Purina has continued to deny the allegations in the suit, publishing an extensive statement on its website on June 9 in response to the amended complaint.
“We’re really disturbed by the ongoing false and unsubstantiated allegations,” Schopp told NBC News.
The company said in the statement that Beneful is not formulated with IGG, but rather “high-quality human food-grade levels” of propylene glycol.
While Industrial Grade Glycols are not approved for use in food by the FDA, food-grade propylene glycol is approved as safe for use in human and dog food.
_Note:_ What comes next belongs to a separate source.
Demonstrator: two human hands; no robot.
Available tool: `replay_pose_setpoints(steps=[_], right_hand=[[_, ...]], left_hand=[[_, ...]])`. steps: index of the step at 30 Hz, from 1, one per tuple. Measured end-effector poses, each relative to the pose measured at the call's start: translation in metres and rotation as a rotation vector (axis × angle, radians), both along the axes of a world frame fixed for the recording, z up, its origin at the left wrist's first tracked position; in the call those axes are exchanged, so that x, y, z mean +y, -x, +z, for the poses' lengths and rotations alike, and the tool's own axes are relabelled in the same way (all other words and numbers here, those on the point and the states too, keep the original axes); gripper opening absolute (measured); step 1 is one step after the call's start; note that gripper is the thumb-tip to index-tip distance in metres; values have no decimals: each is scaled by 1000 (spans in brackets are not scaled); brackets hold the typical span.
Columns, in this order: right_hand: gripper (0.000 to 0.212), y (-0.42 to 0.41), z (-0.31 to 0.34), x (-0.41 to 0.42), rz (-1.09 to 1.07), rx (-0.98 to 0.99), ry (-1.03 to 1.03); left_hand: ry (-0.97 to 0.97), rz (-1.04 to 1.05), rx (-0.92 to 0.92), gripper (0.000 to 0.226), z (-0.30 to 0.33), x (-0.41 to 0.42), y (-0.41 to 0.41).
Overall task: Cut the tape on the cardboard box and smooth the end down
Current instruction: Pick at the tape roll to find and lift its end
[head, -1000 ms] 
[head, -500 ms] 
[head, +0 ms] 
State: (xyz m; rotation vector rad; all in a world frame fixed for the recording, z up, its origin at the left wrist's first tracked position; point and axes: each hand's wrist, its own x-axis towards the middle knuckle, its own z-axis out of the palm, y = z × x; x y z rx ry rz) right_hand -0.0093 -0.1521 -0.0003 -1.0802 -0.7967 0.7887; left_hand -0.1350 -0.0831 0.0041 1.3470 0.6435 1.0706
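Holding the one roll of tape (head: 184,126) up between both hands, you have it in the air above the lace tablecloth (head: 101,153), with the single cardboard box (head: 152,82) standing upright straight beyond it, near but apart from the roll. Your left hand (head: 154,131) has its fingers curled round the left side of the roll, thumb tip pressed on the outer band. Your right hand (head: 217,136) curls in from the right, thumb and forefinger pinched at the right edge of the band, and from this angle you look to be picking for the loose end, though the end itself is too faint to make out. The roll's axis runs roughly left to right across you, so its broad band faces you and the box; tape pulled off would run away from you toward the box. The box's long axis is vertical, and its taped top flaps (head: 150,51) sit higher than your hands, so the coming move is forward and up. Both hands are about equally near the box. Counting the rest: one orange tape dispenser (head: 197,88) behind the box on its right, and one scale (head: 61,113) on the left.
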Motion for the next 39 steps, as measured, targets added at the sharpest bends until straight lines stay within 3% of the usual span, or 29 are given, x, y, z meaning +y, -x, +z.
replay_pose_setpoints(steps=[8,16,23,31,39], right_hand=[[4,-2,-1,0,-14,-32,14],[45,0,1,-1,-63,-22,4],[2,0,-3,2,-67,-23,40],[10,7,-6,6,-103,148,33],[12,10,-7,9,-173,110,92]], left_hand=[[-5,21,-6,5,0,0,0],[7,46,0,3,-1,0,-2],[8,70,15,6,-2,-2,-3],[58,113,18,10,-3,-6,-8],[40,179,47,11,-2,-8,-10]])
The original lawsuit listed propylene glycol in its complaint, instead of IGG.
The Purina statement also says the company tests “for well over 150 substances,” including mycotoxins, lead and arsenic as part of its food safety and ingredient surveillance programs.
Dr. Kurt Venator, director of veterinary strategy and programs at Purina, said the strict testing standards extend to their ingredient suppliers as well.
Purina products “meet or exceed food quality and safety standards,” he said.
The pets listed in the lawsuit vary in age and in length of time consuming Beneful before becoming ill, but the consistent symptoms, according to the suit, include: vomiting, diarrhea, loss of appetite, liver or kidney malfunction and failure, seizures, and even death.
Plaintiff Rob Benham, of Versailles, Indiana, told NBC News he and his family believe Beneful is responsible for the death of Sadie, a 7-year-old Miniature Fox terrier, and the ailing health of their 5-year-old Shih Tzu Willie.
Willie, top, a 5-year-old Shih Tzu, suffered liver and kidney problems and is still recovering. The Benhams believe switching his diet to Beneful is to blame. Sadie, below, a 7-year-old Miniature Fox Terrier, died in Oct. 2013 within four months of switching her diet to Beneful. Rob Benham
Benham, 47, began feeding his dogs Beneful in June 2013, partially for financial reasons, he said.
“Purina is a household word, we felt very safe in doing that,” he said.
Within a month, Sadie began losing weight dramatically, Benham said. When they took her to their veterinarian, they were informed Sadie had developed problems with her liver and would need medication. But the vet was unable to find the cause of the problem.
“He was baffled,” Benham said. “He could think of no reason for it.”
The symptoms only got worse.
“She started having trouble with her vision and was staggering everywhere,” he said. “She had always been very healthy.”
“On October 19 of 2013, we lost her,” Benham said through tears.
Cereghino said there was a disconnect between the company’s new campaign and how Purina has treated concerned customers.
The amended suit claims that Purina has been contacting consumers who post negative experiences with Beneful to social media, denying liability while offering them cash settlements in exchange for restrictive confidentiality agreements. The lawsuit claims to include a copy of a non-disclosure agreement for a complaint involving Beneful.
Schopp, the Purina spokesman, said any customer service agreements and compensation were “good-will gestures” by the company and a common practice in many industries.
“Anytime consumers have questions they can contact us, whether validated or not we have at times responded to them and offered compensation as a good-will gesture,” he said. “The notion that this is something we just started or there is some sort of a negative motive here is nonsense.”
The dry kibble variations named in the suit include Purina Beneful Healthy Weight, Purina Beneful Original, Purina Beneful Incredibites, and Purina Beneful Healthy Growth For Puppies, Purina Beneful Healthy Smile, Purina Beneful Healthy Fiesta, Purina Beneful Healthy Radiance, and Purina Beneful Playful Life.